In an interview with the Dossier Lazio, the Il Giornale newspaper's politics and economy magazine, Frattini said he believes it's not correct to propose a “privileged partnership” for Turkey as an alternative to full EU membership and that he does not agree with the proposal.
The foreign minister said Turkey's EU membership would carry symbolic power in terms of relations between the West and the Islamic world, similar to the fall of the Berlin Wall or the reconciliation of France and Germany.
Frattini said Turkey joining the EU could be interpreted as a symbol for the harmonization of Islam with democracy and human rights and may demonstrate the EU's capacity to embrace different cultures.
“This is a significant historic target which we cannot give up,” Frattini stressed, adding that there is a “long path” ahead before Turkey gets integrated into the EU and that Turkey's current picture is not promising in this regard.

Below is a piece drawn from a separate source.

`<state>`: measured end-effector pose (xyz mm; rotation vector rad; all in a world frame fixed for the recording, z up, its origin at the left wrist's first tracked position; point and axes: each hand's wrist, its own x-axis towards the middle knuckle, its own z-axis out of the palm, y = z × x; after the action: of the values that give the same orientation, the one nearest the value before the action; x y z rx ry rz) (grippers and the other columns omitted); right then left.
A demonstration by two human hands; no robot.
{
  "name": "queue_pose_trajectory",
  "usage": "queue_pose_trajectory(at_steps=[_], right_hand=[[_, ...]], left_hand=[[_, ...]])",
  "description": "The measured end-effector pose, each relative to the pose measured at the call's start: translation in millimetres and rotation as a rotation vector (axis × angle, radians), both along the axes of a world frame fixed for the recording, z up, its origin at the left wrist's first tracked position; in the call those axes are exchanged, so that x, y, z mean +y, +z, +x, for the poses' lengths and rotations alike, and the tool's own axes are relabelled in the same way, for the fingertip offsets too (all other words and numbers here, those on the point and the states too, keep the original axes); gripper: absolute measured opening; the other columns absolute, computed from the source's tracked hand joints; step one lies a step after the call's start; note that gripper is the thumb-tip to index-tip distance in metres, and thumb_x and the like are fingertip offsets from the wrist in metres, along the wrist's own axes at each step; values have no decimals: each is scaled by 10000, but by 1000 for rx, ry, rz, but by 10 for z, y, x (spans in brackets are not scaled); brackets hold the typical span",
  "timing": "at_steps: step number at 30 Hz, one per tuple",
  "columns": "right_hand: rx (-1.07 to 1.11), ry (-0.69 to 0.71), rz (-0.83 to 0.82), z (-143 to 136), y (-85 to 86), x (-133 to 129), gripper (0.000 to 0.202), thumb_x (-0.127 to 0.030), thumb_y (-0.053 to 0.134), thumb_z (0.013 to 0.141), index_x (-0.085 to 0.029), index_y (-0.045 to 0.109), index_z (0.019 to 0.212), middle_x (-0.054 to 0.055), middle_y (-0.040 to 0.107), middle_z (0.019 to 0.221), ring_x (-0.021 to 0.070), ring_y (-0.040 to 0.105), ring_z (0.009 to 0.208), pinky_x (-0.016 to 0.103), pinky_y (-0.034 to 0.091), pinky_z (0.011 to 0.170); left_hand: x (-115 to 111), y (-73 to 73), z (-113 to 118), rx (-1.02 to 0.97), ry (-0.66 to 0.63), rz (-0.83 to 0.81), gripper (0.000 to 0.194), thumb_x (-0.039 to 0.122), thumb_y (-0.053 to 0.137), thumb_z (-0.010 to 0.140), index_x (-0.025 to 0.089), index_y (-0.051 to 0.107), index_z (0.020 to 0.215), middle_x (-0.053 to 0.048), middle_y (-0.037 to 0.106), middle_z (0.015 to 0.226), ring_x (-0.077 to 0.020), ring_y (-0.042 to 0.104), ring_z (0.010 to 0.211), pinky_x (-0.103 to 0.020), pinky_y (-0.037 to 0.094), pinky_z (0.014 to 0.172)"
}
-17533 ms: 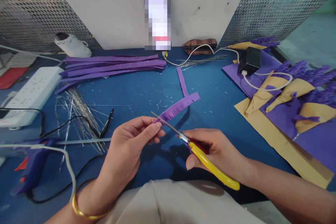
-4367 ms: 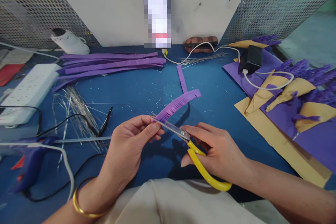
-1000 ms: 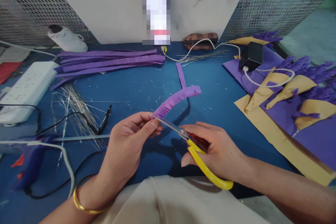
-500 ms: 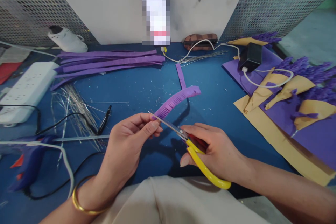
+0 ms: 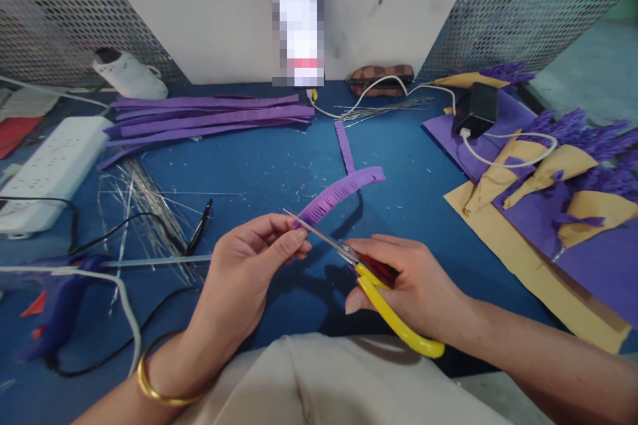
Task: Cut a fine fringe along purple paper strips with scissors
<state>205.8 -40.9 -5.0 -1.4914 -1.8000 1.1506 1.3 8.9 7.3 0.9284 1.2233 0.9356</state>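
Note:
My left hand [image 5: 259,255] is closed, pinching the near end of a purple paper strip [image 5: 339,194] between thumb and fingers. Fine cuts run along the strip, which curves up and away to the right. In my right hand [image 5: 403,279] is a pair of scissors [image 5: 393,319] with yellow handles. Its blades lie across the strip's held end, right by my left thumb and fingertips. Beyond the curved strip, a narrow purple piece [image 5: 344,146] lies on the blue table [image 5: 249,166]; whether the two are joined I cannot tell.
Purple strips [image 5: 209,116] lie at the back left, above thin wires [image 5: 154,212]. A glue gun [image 5: 64,305] and power strip [image 5: 54,172] are on the left. Wrapped purple flowers [image 5: 553,166] rest on paper at right. A phone [image 5: 298,30] leans against the back panel.
Both hands, the scissors and the strip have shifted very slightly to the right. The strip's far end has dipped a little. Both grips are the same.

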Motion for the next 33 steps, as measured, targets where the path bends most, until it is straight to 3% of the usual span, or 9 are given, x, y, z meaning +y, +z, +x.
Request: queue_pose_trajectory(at_steps=[13,19,33], right_hand=[[1,0,-32,4,29,17,457,-652,705,790,-203,716,877,-4,584,735,146,498,654,272,390,605],[-17,1,-59,1,43,11,572,-684,737,732,-246,717,1100,-6,576,756,152,515,633,265,386,555],[-57,-6,11,-8,21,-18,577,-670,723,758,-246,719,1149,-14,554,738,137,506,605,255,384,545]], left_hand=[[-12,-7,-13,29,10,44,85,274,806,743,203,760,748,35,708,646,-86,608,607,-167,461,598],[-5,-5,-7,4,65,53,60,238,804,728,203,756,716,42,703,628,-73,605,592,-141,461,589],[-6,7,15,19,79,78,64,224,791,723,185,743,703,28,685,613,-91,583,590,-159,457,578]])
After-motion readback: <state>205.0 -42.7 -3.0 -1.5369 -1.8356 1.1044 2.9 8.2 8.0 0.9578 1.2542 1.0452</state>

He said Ankara was causing some doubts in some European capitals due to its foreign policy preferences, but didn't give further details.
Frattini noted that Turkey should feel confident that it will reach the finish line if it fulfills its obligations and warned that it would be a grave error to change its path.
The Italian foreign minister said on Sept. 20 that Turkey was at a crossroads and that it would be “stupid to push it toward Iran.” Frattini warned: “Turkey is at a crossroads. It could make its way toward the West. But it could also make its way toward Iran, which will make it a power that is a friend of Iran.”